У дома был палисадник, довольно большой, но затененный высокими березами и соснами. В нем росли три старые яблони. Вообще-то солнца здесь было мало, но все-таки кое-что росло.
В воскресенье, понукаемый родителями, я отправился перекапывать землю под грядки. Мокрый грунт. Лопата, наточенная до блеска. Тень от деревьев. Прохладно и комфортно. Пот не заливает очки. Копай – не хочу. Вот я и копаю. И чувствую, как копится тяжесть в пояснице. Приятно расправить спину перед тем, как снова наклониться и погрузить штык в землю. Раз-и, два-и, три… И полоса черной перевернутой земли, тускло поблескивая на срезах, медленно, но неуклонно растет.
Во время одной из остановок я увидел, что у калитки стоит Аполоныч.
– Здравствуй, здравствуй. Отчего же ты не заходишь?
Подкатывала сессия (как всегда, совершенно неожиданно), и я действительно не заглядывал к Диме уже недели две.

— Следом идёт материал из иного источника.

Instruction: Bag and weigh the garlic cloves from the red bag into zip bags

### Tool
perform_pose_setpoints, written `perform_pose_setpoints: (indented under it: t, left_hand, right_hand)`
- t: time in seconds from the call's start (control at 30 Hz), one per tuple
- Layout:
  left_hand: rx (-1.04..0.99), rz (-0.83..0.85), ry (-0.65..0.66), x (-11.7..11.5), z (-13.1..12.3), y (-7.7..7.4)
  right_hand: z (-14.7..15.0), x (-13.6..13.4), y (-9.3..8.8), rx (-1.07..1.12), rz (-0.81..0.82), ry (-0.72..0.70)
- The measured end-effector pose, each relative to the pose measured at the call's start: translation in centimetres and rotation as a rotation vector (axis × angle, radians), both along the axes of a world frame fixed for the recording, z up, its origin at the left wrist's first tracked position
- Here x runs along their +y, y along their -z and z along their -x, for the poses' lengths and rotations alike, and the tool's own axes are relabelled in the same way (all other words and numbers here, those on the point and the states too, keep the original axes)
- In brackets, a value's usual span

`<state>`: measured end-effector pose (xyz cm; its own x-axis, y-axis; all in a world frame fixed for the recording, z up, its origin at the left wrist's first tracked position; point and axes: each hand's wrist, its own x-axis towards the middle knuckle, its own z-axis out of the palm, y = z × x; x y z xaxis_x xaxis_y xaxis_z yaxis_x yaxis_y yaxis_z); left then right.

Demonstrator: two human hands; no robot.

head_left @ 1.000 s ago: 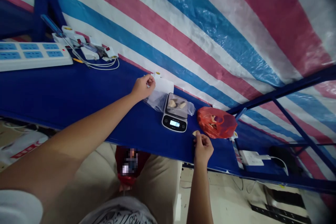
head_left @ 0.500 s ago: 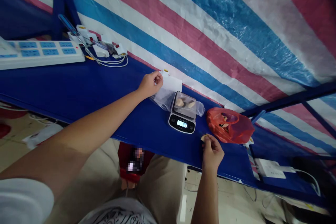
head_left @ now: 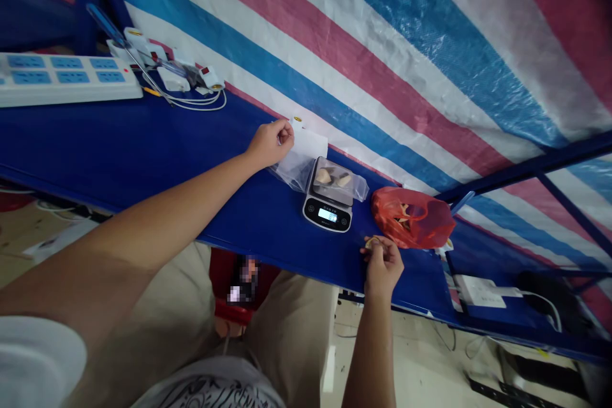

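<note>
Left hand [head_left: 270,143]: is pinching the far-left edge of the clear bag [head_left: 297,166] between thumb and forefinger, the other fingers curled in.
Why held so: the hand seems to be steadying the bag's mouth end while the rest is resting on the scale [head_left: 329,199].
Clear bag: is lying right of the left hand, draped over the scale's pan, with two pale pieces [head_left: 331,176] sitting inside it.
Scale: is standing on the blue bench [head_left: 143,153] with its display lit and facing the person; the digits are too small to read.
Right hand [head_left: 382,262]: is nipping a small pale piece [head_left: 372,243] at its fingertips, the hand mostly closed.
Piece relative to hand: is sitting at the far tip of the fingers, near the bench's near edge, just left of the red bag [head_left: 415,218] and near-right of the scale.
Red bag: is lying open with similar pieces showing inside, probably kept within the right hand's reach.
Far left: a power strip [head_left: 62,76] is lying well apart.
</note>
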<state>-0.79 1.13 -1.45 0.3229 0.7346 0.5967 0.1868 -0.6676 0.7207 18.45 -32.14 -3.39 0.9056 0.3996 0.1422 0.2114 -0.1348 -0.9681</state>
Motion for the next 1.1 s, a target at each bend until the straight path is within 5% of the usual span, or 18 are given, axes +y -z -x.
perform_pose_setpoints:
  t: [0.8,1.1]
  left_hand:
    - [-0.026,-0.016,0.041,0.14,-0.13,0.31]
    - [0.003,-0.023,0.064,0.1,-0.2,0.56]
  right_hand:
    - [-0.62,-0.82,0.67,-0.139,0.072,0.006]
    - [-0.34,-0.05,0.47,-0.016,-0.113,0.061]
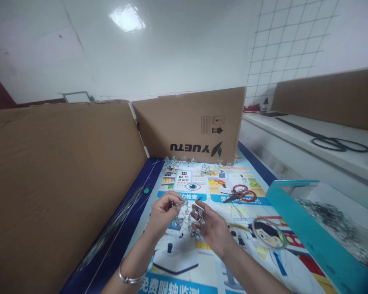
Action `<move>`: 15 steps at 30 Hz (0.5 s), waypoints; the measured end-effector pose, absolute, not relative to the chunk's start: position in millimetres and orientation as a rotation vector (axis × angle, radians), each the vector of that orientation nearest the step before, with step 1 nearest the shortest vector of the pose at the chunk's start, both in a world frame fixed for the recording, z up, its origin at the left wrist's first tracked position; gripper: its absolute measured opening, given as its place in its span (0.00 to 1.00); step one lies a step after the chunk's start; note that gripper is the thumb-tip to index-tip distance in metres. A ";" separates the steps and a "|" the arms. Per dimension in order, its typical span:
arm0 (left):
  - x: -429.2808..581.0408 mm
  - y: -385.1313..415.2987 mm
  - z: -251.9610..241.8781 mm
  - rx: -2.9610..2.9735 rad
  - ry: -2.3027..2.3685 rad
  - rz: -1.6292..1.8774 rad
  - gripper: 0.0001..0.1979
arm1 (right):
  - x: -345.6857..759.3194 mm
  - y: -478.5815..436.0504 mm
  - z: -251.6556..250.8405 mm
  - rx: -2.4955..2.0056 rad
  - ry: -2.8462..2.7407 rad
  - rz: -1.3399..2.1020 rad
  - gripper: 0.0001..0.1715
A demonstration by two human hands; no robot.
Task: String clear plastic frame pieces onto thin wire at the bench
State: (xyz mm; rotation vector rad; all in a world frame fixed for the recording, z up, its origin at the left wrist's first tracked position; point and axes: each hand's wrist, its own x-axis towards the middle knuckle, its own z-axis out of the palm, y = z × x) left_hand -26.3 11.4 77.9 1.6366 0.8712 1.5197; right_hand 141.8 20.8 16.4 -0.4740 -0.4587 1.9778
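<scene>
My left hand [163, 211] and my right hand [211, 226] meet above a printed poster mat [202, 261]. Between them they hold a small piece made of clear beads and thin wire [188, 215]. Both hands pinch it with curled fingers, the left from the left side and the right from the right. A dark wire end hangs below the piece. A silver bangle [129, 277] sits on my left wrist.
Red-handled scissors [241, 193] lie on the mat beyond my hands. Brown cardboard walls [55, 183] stand to the left and behind [190, 122]. A teal tray [309, 232] with small metal parts sits right. A clear round lid [268, 232] lies nearby. Thin wires [116, 228] lie left. Black scissors [331, 141] rest on the white shelf.
</scene>
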 end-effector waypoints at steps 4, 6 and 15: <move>-22.1 11.7 72.7 1.601 0.842 1.600 0.09 | 141.6 20.2 19.4 -0.517 -0.339 1.937 0.12; -21.5 11.7 70.8 1.612 0.830 1.608 0.09 | 142.0 21.0 20.6 -0.535 -0.305 1.907 0.12; -21.3 12.2 68.1 1.651 0.865 1.555 0.08 | 145.6 23.8 18.8 -0.594 -0.339 1.895 0.13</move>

– Я тебя жду, жду, – продолжал Аполоныч, – хотел тебе рассказать об эстетическом человеке, которого недавно встретил. А ты носа не кажешь. Нехорошо забывать друзей.
– Да я здорово занят в последнее время.
Я не стал вдаваться в подробности. Мало ли чем я мог быть занят? И почему нехорошо забывать друзей? Может, наоборот, хорошо? Может, отказ от друзей – это обновление и новая реинкарнация?

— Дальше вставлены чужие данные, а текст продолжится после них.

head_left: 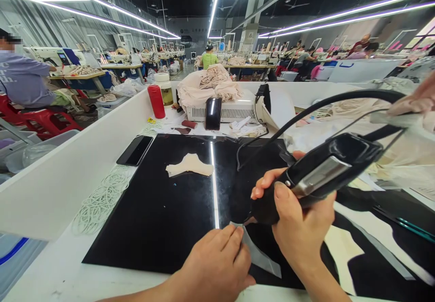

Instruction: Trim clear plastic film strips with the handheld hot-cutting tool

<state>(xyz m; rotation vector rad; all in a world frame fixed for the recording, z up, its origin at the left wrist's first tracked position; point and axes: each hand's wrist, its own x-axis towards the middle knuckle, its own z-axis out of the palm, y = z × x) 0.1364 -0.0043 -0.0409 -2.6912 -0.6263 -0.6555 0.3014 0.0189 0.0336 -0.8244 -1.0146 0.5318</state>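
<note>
My right hand [302, 220] is wrapped round a black corded hand tool [326, 166] with a silver plate on its side. The tool's tip points down and left, close to my left fingers. Fingers closed together, my left hand [220, 261] presses on a curved, sheer grey piece [261, 254] lying on the black mat [142, 229]. The tip meets or nearly meets this piece; I cannot tell exactly. Farther back on the mat rests a cream fabric piece [190, 165]. Another cream piece [345, 252] lies to the right of my right wrist.
A phone [135, 150] and pale green cord [103, 200] are at the left. Behind stand a red bottle [156, 102], a jar [165, 89] and a white vented box [234, 112] topped with cloth. The tool's cable [306, 112] arches right, near another person's hand [416, 98].
</note>
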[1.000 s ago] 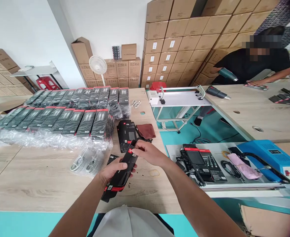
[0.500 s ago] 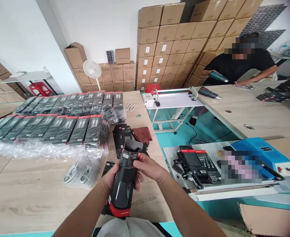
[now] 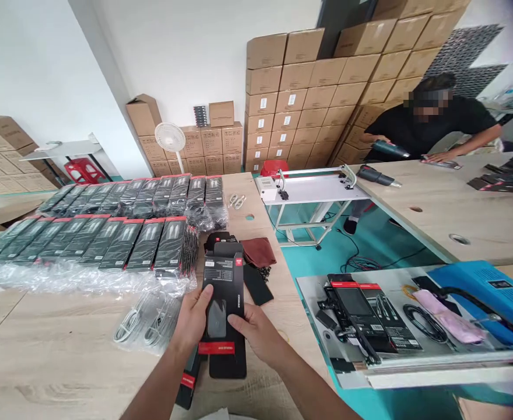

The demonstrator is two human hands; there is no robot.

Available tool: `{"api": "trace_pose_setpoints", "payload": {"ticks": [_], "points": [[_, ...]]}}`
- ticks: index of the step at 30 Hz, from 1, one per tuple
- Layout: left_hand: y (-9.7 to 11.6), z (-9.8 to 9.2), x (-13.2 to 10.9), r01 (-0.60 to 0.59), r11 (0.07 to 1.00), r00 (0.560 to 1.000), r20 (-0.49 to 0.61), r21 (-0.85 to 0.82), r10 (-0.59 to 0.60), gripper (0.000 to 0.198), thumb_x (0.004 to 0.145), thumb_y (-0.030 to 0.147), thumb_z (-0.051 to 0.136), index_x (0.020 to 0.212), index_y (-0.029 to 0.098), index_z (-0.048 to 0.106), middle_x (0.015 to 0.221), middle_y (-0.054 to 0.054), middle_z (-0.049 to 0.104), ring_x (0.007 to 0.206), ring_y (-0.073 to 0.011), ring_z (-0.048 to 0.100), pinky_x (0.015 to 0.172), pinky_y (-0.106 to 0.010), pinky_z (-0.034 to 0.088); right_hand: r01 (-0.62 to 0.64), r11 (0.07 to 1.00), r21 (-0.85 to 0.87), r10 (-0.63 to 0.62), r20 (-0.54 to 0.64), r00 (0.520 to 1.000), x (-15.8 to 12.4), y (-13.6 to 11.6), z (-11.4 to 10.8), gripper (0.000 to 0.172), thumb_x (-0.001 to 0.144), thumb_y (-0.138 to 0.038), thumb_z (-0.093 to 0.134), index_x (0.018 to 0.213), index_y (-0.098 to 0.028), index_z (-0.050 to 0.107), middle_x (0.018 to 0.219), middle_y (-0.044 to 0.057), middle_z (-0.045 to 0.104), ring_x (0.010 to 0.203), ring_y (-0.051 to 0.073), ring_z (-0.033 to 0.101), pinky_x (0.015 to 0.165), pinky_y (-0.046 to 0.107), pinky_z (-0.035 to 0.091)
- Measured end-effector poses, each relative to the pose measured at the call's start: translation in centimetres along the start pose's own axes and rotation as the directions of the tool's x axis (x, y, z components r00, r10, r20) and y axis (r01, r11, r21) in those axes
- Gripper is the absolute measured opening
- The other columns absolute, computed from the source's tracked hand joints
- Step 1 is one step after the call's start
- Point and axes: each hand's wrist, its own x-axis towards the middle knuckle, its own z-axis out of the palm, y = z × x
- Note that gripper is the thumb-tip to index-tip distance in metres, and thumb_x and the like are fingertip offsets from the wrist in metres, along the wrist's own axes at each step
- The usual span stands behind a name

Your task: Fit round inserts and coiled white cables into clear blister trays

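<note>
Black cardboard retail box held upright just above wood-laminate table, betw. L hand and R hand; fingers of both hands grasp box sides, not clenched. Step: box handling; top end looks open, so likely calls for closing. Lower end overlaps 2nd black box. Box contents hidden; small print illegible.

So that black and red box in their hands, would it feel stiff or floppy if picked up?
The black and red box looks like thin printed card, so probably stiff but bendable if squeezed. It seems light, as the left hand and right hand hold it loosely. Tall and flat, it would likely tip if stood up.
</note>
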Motion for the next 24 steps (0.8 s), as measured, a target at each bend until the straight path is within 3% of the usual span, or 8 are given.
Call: {"api": "trace_pose_setpoints", "payload": {"ticks": [2,4,8,11,13,15,20,24], "points": [[0.4,-0.1,-0.2,-0.031,1.000,0.999,-0.013,0.003,0.031,0.043,0.086,0.056,0.051,0.089,0.017,0.070,0.076,-0.005,0.069,0.071,-0.0220,0.060,0.063,-0.030,0.047,-0.032,0.999,-0.011,0.033,0.076,0.997,-0.4,0.3,-0.2,0.035,0.083,-0.050,0.064,0.102,-0.022,0.071,0.092,0.003,0.071,0.091,0.023,0.064,0.091,0.043,0.050],[0.8,-0.2,-0.5,-0.092,0.989,0.994,-0.052,0.120,0.098,0.039,0.087,0.053,0.052,0.082,0.018,0.069,0.075,-0.004,0.068,0.070,-0.0210,0.058,0.064,-0.030,0.045,-0.052,0.996,-0.072,0.058,0.090,0.994,-0.4,0.3,-0.8,0.035,0.082,-0.050,0.066,0.100,-0.021,0.071,0.084,0.003,0.069,0.082,0.021,0.063,0.085,0.042,0.052],[0.7,-0.1,-1.2,-0.107,0.931,0.992,-0.028,0.350,0.124,0.033,0.086,0.045,0.055,0.065,0.021,0.064,0.060,-0.002,0.060,0.059,-0.0183,0.053,0.057,-0.029,0.039,0.015,0.978,-0.209,-0.064,-0.229,0.971,0.4,0.0,-2.0,0.056,0.080,-0.044,0.069,0.130,-0.024,0.054,0.088,0.002,0.064,0.073,0.017,0.059,0.073,0.035,0.052],[0.4,-0.2,-1.5,-0.087,0.958,0.995,0.064,0.272,0.072,0.027,0.083,0.042,0.061,0.098,0.021,0.068,0.077,-0.003,0.069,0.065,-0.0191,0.060,0.056,-0.028,0.043,0.085,0.967,-0.241,-0.151,-0.271,0.951,0.8,-0.7,-2.3,0.071,0.083,-0.037,0.065,0.146,-0.026,0.033,0.103,0.005,0.062,0.090,0.018,0.061,0.084,0.035,0.049],[0.3,-0.3,-1.6,-0.078,0.980,0.997,0.033,0.181,0.073,0.054,0.081,0.043,0.065,0.129,0.023,0.052,0.092,-0.004,0.070,0.064,-0.0172,0.061,0.054,-0.027,0.046,0.092,0.968,-0.233,-0.140,-0.198,0.970,0.7,-1.5,-2.2,0.073,0.085,-0.035,0.062,0.149,-0.026,0.028,0.105,0.006,0.061,0.095,0.019,0.060,0.087,0.036,0.048],[0.5,-0.4,-1.6,-0.107,0.989,0.994,0.018,0.105,0.105,0.069,0.081,0.045,0.065,0.140,0.024,0.037,0.097,-0.005,0.069,0.059,-0.0142,0.059,0.053,-0.026,0.046,0.084,0.974,-0.209,-0.114,-0.136,0.984,0.5,-2.3,-2.0,0.075,0.086,-0.035,0.061,0.151,-0.027,0.023,0.104,0.005,0.060,0.092,0.018,0.060,0.084,0.035,0.048],[1.7,-0.4,-1.3,-0.246,0.969,0.964,0.100,-0.024,0.247,0.048,0.090,0.044,0.053,0.132,0.023,0.043,0.106,-0.008,0.066,0.079,-0.0169,0.063,0.073,-0.029,0.050,0.107,0.984,-0.140,-0.117,-0.068,0.991,0.1,-3.7,-0.9,0.077,0.085,-0.037,0.063,0.150,-0.029,0.023,0.102,0.005,0.061,0.092,0.019,0.059,0.080,0.033,0.048],[1.7,-0.7,-0.7,-0.303,0.952,0.947,0.099,-0.029,0.305,0.033,0.090,0.044,0.053,0.114,0.022,0.053,0.100,-0.004,0.065,0.086,-0.0176,0.060,0.078,-0.029,0.047,0.082,0.987,-0.141,-0.098,-0.110,0.989,0.2,-3.8,0.0,0.053,0.083,-0.038,0.063,0.132,-0.030,0.045,0.096,0.002,0.062,0.084,0.018,0.059,0.071,0.030,0.049]]}}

Аполоныч стоял у калитки и молчал. Я воткнул лопату в грядку и решил сделать перерыв. Мы пошли по тихой зеленой улице. Дима был одет аккуратнее обычного – в ношеный, но чистый польский джинсовый костюмчик. Он был почти выбрит.

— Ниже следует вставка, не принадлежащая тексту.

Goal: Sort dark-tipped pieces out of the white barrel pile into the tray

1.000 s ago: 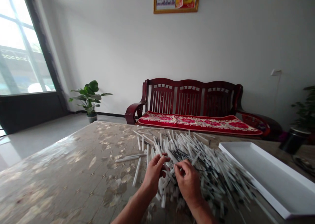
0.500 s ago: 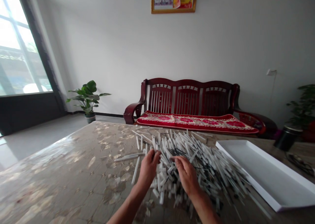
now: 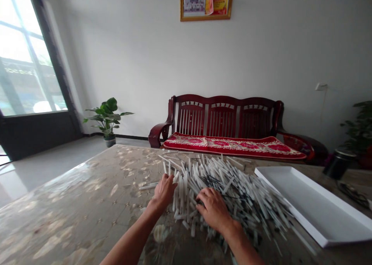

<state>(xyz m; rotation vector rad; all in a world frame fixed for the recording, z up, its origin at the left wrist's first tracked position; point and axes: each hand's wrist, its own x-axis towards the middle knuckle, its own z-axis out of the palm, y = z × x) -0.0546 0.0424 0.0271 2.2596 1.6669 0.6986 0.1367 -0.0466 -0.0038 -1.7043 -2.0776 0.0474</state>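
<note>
Left hand [image 3: 165,190]: fingers bent down at the 9 o'clock edge of the pile of pale tubes [image 3: 245,189]; grip not discernible. Right hand [image 3: 214,211]: fingers curled over the pile, 8 o'clock of its centre; cannot tell whether holding. Pile on patterned table [image 3: 90,210]. White tray [image 3: 322,206]: 3 o'clock. Wooden bench [image 3: 222,119]: 12 o'clock.

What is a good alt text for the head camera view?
A person's left hand and right hand are at a heap of thin white and dark sticks on a patterned table. A shallow white tray lies at right; a dark red wooden bench stands behind.
</note>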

– Не мог бы ты дать мне определение экстремума функции многих действительных переменных?
Я почесал репу и, припомнив Шурины уроки, определение все-таки дал. Димины мысли блуждали где-то далеко. Он покачал головой:
– Я думаю, теперь мне это может пригодиться. Сейчас очень трудное время. Сначала я не понимал, но теперь меня уже не обманешь. Теперь-то я знаю, что происходит. Нет, не обманешь. И даже не пытайся.
– Да я и не пытаюсь.
Что-то в Диме менялось. Глаза застилал сумрак.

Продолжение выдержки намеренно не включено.